EXERCISE DIRECTIONS
In the material below, find each line with the word "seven" and list it.

--- START ---

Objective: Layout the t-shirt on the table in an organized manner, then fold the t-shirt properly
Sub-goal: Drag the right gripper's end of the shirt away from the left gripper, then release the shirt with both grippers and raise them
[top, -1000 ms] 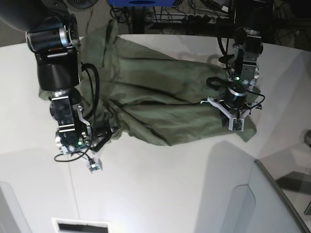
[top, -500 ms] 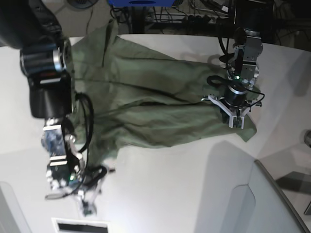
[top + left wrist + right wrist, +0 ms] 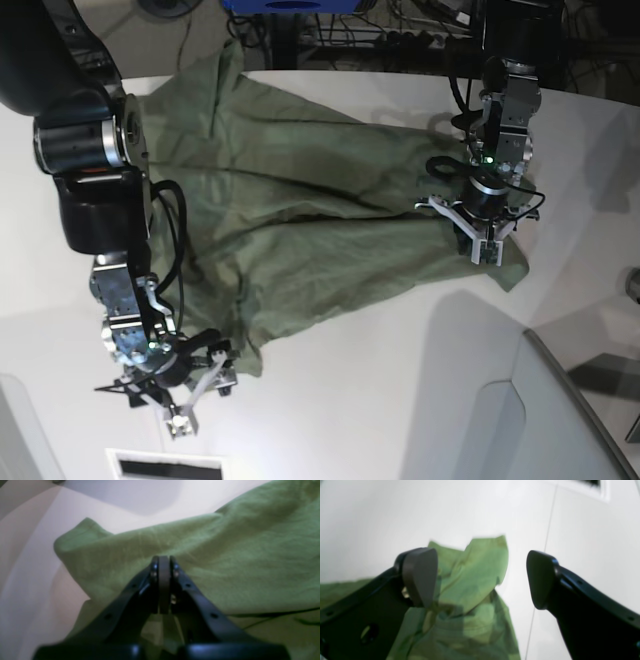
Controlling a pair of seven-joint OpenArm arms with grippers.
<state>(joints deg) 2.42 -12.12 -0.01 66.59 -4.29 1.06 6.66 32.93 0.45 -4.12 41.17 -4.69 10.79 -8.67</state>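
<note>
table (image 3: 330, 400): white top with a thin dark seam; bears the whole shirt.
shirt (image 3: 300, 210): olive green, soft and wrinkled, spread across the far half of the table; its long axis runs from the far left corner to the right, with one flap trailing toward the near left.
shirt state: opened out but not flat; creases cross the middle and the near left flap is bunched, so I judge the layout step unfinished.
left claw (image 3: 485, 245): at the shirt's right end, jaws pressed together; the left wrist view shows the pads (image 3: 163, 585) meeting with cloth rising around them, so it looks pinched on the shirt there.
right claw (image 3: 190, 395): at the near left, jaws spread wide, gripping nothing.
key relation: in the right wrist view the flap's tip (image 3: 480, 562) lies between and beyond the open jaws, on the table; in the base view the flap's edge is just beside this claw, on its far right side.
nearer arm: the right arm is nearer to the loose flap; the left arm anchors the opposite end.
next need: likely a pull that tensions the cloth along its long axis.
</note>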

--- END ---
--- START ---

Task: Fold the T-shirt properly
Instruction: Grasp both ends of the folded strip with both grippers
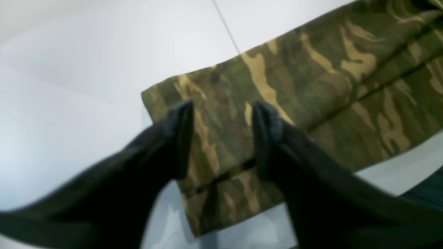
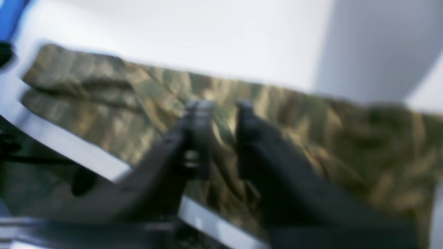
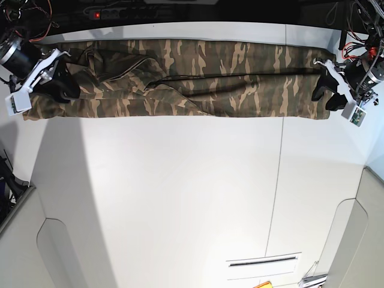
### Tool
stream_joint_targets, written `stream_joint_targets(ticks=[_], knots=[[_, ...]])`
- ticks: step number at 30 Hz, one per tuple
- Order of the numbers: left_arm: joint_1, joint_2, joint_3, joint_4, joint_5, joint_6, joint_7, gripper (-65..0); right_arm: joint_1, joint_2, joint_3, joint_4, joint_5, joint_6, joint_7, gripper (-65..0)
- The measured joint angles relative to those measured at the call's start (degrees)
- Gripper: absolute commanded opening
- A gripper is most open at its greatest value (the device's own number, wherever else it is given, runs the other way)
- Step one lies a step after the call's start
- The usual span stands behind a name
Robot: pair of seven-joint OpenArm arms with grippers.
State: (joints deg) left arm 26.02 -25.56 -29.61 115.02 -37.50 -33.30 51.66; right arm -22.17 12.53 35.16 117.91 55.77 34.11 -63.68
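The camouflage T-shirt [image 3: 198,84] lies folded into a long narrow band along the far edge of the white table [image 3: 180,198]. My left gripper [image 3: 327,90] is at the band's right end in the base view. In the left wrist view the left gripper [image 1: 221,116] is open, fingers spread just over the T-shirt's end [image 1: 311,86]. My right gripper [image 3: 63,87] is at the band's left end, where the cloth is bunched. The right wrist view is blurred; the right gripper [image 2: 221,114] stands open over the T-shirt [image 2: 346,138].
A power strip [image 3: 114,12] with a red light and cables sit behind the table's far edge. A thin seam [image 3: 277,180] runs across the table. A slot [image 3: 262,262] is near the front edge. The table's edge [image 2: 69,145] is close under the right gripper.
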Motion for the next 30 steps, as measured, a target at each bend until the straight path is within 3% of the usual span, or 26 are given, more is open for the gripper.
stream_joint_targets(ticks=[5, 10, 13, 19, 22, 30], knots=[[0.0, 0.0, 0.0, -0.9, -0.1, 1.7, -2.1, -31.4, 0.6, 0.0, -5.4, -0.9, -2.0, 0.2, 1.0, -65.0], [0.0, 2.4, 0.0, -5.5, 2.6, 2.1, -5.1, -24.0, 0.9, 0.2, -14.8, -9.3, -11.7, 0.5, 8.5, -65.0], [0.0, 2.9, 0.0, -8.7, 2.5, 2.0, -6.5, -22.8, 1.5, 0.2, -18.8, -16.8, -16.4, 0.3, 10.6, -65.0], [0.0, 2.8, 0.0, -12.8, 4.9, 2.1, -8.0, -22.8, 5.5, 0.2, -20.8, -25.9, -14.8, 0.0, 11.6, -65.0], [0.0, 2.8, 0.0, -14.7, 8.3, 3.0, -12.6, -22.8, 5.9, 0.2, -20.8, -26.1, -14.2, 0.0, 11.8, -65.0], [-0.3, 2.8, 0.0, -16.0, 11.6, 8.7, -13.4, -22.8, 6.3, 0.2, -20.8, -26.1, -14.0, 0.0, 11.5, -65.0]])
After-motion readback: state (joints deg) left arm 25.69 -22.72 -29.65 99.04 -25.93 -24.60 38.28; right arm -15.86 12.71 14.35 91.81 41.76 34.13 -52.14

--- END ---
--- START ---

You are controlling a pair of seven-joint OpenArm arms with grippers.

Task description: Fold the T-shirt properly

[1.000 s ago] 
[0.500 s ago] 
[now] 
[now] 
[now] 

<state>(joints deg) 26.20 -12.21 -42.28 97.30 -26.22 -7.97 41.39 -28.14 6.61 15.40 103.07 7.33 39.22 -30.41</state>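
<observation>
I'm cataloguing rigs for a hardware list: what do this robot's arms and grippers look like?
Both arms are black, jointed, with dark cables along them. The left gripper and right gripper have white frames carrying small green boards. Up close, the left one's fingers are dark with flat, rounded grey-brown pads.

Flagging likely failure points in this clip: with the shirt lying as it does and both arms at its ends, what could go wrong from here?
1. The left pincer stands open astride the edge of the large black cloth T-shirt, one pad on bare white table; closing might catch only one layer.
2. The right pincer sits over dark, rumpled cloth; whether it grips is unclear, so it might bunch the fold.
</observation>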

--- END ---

FINISHED TASK
Controlling a pair of seven-joint OpenArm arms with grippers.
Robot: pair of seven-joint OpenArm arms with grippers.
You are controlling a pair of seven-joint OpenArm arms with grippers.

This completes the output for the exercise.